Cet autochtone avançait dans son espace et s’en étonna par le harcèlement d’éléments militaires l’empêchant de poursuivre son chemin et marqua un arrêt comme pour tout y réfuter, quelle témérité aurait eu cette patrouille à ainsi le regarder ? A moins que le complexe de culpabilité ne se transforme en acte barbare, maquillé en ordre établi.
Le récit de l’attentat criminel, par un groupe armé étranger contre un indigène, et allons dans les faits : Harb devant son attitude de mépris envers des militaires Français, allait être insulté, bousculé, blessé dans son honneur au plus profond de son âme, il s’en prit à un soldat dans un moment de surprise et d’un coup de tête le mit à terre, le laissant le visage ensanglanté.
Alors avec quelle sauvagerie, le malheureux, fut transpercé à coups de baïonnettes, et ne s’arrêtant pas là il fut décapité.
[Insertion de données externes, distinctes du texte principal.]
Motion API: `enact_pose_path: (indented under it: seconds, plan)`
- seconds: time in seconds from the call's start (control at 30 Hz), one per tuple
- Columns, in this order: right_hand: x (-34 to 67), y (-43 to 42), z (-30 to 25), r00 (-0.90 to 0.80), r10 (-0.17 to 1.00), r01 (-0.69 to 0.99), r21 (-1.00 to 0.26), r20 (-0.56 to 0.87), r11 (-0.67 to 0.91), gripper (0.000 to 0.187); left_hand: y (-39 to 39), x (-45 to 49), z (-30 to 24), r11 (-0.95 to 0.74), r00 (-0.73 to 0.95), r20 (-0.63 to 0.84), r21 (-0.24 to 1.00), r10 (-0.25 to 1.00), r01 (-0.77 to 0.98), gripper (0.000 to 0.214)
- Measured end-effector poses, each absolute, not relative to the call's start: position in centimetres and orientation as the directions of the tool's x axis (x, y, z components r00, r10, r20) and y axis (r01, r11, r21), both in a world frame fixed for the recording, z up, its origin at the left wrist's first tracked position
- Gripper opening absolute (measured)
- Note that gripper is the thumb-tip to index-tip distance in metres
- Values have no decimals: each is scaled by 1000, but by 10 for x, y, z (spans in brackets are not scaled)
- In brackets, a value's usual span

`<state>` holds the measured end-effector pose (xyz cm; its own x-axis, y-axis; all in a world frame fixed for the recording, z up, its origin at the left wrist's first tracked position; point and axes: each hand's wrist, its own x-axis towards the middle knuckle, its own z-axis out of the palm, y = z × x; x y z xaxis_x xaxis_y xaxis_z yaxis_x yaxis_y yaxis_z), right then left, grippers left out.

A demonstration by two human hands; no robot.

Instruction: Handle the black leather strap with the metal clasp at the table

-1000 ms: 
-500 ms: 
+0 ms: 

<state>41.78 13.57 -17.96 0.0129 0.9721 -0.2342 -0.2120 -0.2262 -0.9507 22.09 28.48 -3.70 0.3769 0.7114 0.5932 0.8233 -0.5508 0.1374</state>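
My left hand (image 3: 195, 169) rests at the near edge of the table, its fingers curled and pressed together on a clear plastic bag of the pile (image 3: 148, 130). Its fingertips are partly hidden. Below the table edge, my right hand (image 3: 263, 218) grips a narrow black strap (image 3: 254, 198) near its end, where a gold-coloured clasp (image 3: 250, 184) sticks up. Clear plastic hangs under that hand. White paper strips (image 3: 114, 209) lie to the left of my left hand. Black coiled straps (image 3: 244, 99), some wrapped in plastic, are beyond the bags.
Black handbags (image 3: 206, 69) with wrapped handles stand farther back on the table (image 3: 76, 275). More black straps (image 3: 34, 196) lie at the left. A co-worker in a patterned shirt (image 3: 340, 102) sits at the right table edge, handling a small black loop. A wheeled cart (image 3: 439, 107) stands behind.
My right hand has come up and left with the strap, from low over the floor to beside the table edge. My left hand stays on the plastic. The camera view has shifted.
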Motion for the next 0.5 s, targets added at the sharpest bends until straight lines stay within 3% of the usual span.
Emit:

Quelle triste fin, quelle horreur.
Devant le déchainement de la bête immonde, les rares curieux prirent la fuite, de peur à y subir les mêmes atrocités.
Blessés dans leur dignité, des compagnons alertés après le départ des soldats ayant commis l’innommable, vinrent récupérer le corps sans tête, et durent attendre jusqu’à la nuit tombée afin de repêcher cette dernière du dessus de la coupole attenant au mausolée du saint patron « Sidi Brahim »où elle était accrochée.
Ceci en guise de dissuasion aux Arabes osant, retenons le bien s’il vous plait « manquer de respect à la France »j’allais dire « Pauvre France » au lieu de pauvre Algérie, n’est-ce pas mieux !.
Quand même la France et son vrai peuple ont leur histoire, ceci en termes de respects aux nations !
A quelle suite peut-on s’attendre, sinon à l’appui médiatique : « Un dangereux brigand et criminel répondant au nom de Harbi a été éliminé par nos forces » On était très probablement au mois Juillet 1835. L’enterrement se fera dans un terrain vague par une obscurité absolue, et qui portera le nom du martyre « le cimetière de Sidi Harb » du moins ?
Seulement la tribu d’Ichaoua ne resta pas là et vint attaquer les ouvriers de l’aqueduc et en enleva deux. Un peloton Français marcha contre elle et perdit également plusieurs éléments.